Berengo is a former palace of emperor Bokassa in the Central African Republic province of Lobaye, currently serving as a base where Russian forces from Wagner Group train Central African soldiers.

== History ==
On 4 December 1977 Berengo palace became official residence of emperor Jean-Bédel Bokassa. There he built an airport, separate residences for himself and his wife, Empress Catherine, individual apartments for his advisors, and lodgings for the ministers. On 20 September 1979 French forces seized Berengo during Operation Barracuda. Following his death Bokassa was buried in Berengo.
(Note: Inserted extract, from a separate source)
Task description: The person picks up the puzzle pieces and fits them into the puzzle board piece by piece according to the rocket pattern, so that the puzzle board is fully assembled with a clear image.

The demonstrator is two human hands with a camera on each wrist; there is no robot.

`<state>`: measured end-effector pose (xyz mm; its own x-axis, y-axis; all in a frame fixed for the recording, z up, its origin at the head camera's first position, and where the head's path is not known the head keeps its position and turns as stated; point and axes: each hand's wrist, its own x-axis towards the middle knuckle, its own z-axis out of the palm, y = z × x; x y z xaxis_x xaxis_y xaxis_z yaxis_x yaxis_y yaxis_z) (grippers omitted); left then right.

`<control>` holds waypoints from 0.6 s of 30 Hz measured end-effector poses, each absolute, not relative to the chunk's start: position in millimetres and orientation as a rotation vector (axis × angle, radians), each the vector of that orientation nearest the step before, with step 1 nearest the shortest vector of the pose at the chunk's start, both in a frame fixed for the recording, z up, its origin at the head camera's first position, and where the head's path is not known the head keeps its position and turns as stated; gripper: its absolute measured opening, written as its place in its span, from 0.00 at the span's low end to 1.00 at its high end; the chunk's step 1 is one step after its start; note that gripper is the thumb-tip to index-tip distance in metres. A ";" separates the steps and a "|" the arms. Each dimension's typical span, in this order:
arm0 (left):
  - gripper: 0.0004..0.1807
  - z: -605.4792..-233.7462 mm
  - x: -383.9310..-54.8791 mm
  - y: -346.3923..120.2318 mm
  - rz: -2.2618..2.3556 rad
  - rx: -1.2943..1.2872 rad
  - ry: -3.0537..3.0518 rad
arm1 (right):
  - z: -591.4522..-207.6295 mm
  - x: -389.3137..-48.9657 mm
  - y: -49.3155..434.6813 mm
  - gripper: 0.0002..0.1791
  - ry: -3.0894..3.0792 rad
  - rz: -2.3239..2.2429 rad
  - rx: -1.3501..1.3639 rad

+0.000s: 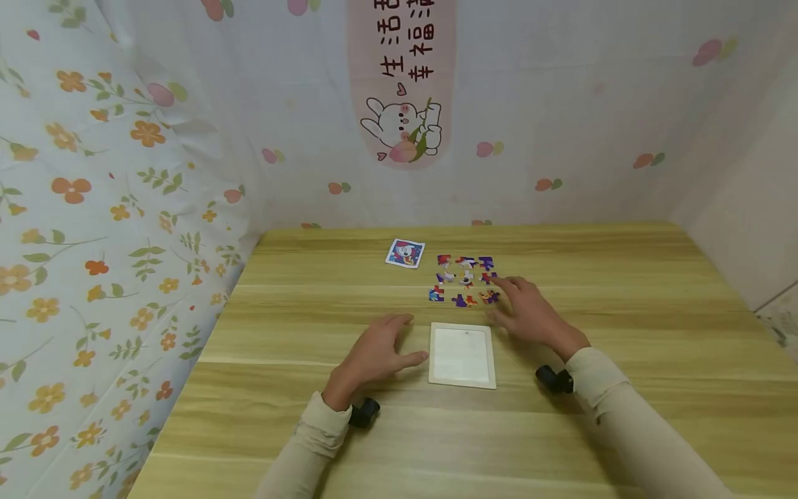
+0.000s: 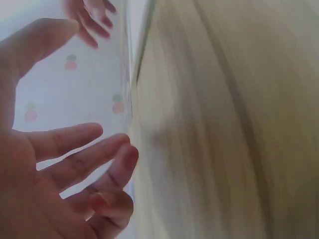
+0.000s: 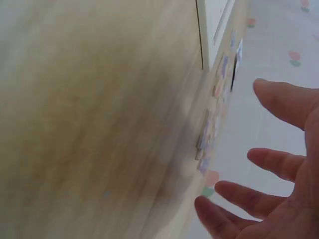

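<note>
Several purple, red and white jigsaw pieces [image 1: 459, 301] lie in loose rows on the wooden table, apart from one another. In front of them is a flat white puzzle frame [image 1: 462, 382] with a raised border and a bare inside. My left hand [image 1: 374, 350] hovers to the left of this frame, thumb toward its edge, fingers spread and holding nothing. Over the right side of the pieces reaches my right hand [image 1: 528, 312], its fingertips near the rightmost ones. The right wrist view shows that hand [image 3: 279, 199] with fingers apart and no piece between them.
A small picture card [image 1: 405, 254] with a cartoon dog lies behind and left of the pieces. Floral cloth [image 1: 143, 277] hangs along the left side, and a patterned curtain [image 1: 530, 125] closes off the table's back edge. Black wrist cameras sit under both cuffs.
</note>
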<state>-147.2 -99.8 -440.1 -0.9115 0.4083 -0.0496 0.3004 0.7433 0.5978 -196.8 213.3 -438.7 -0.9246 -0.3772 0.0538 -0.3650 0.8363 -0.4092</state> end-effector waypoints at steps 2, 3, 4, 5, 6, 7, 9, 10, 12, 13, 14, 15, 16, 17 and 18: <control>0.42 -442.1 -148.8 -96.3 0.975 0.615 2.706 | -440.0 -203.0 212.7 0.38 2.970 -0.685 -0.624; 0.42 -443.0 -149.6 -94.5 1.014 0.633 2.676 | -440.7 -206.4 212.2 0.37 2.964 -0.701 -0.638; 0.42 -443.9 -150.4 -92.7 1.046 0.644 2.650 | -441.3 -209.8 211.9 0.37 2.960 -0.715 -0.649; 0.43 -444.7 -151.1 -91.0 1.072 0.641 2.627 | -442.1 -213.6 211.4 0.37 2.961 -0.723 -0.669; 0.43 -445.5 -151.6 -89.4 1.097 0.631 2.605 | -442.6 -217.4 210.7 0.36 2.960 -0.735 -0.687; 0.43 -446.3 -152.2 -88.0 1.120 0.618 2.587 | -443.1 -221.3 210.1 0.35 2.955 -0.755 -0.702; 0.42 -447.6 -153.0 -85.7 1.162 0.584 2.562 | -444.4 -229.4 208.5 0.34 2.946 -0.783 -0.726; 0.42 -448.3 -153.4 -84.8 1.175 0.568 2.553 | -444.6 -233.5 207.6 0.33 2.939 -0.795 -0.735; 0.43 -449.6 -154.1 -83.5 1.195 0.548 2.537 | -444.4 -241.7 205.1 0.32 2.924 -0.815 -0.758; 0.44 -450.1 -154.6 -83.1 1.202 0.542 2.532 | -443.7 -245.7 203.6 0.31 2.917 -0.824 -0.767; 0.44 -450.7 -155.1 -82.9 1.208 0.544 2.528 | -442.6 -249.7 201.8 0.30 2.913 -0.832 -0.773; 0.45 -451.2 -155.6 -82.8 1.201 0.550 2.530 | -441.5 -253.9 200.0 0.29 2.913 -0.835 -0.773; 0.45 -451.1 -156.1 -82.7 1.194 0.554 2.530 | -440.0 -257.7 198.3 0.29 2.911 -0.841 -0.773; 0.46 -451.2 -156.6 -82.8 1.185 0.556 2.530 | -438.7 -261.6 196.7 0.28 2.913 -0.839 -0.773; 0.46 -450.9 -157.2 -82.8 1.174 0.562 2.530 | -437.4 -265.4 195.0 0.27 2.912 -0.837 -0.764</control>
<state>-157.2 -82.8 -450.9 -0.8800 0.4643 -0.1003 0.2231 0.5904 0.7757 -265.4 195.0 -437.4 -0.8802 -0.4602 0.1157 -0.4514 0.7370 -0.5031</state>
On 2 April 2013 around 2,000 Séléka militiamen entered Berengo. They created training center there. In December 2013 all officers and instructors were forced to flee due to Anti-balaka offensive. A few hundred Christian Séléka fighters were left besieged there, with wooden weapons and forced to hunt for food. They were eventually brought to Bangui by Anti-balaka general Alfred Yekatom.

On 24 March 2018 presence of Russian instructors were reported in Berengo, according to satellite photos, they first appeared on 22 January 2018. They started training FACA soldiers in the base. First training was completed on 31 March with 200 soldiers and Presidential Guards. This was done despite the Bokassa's family claiming ownership of the palace.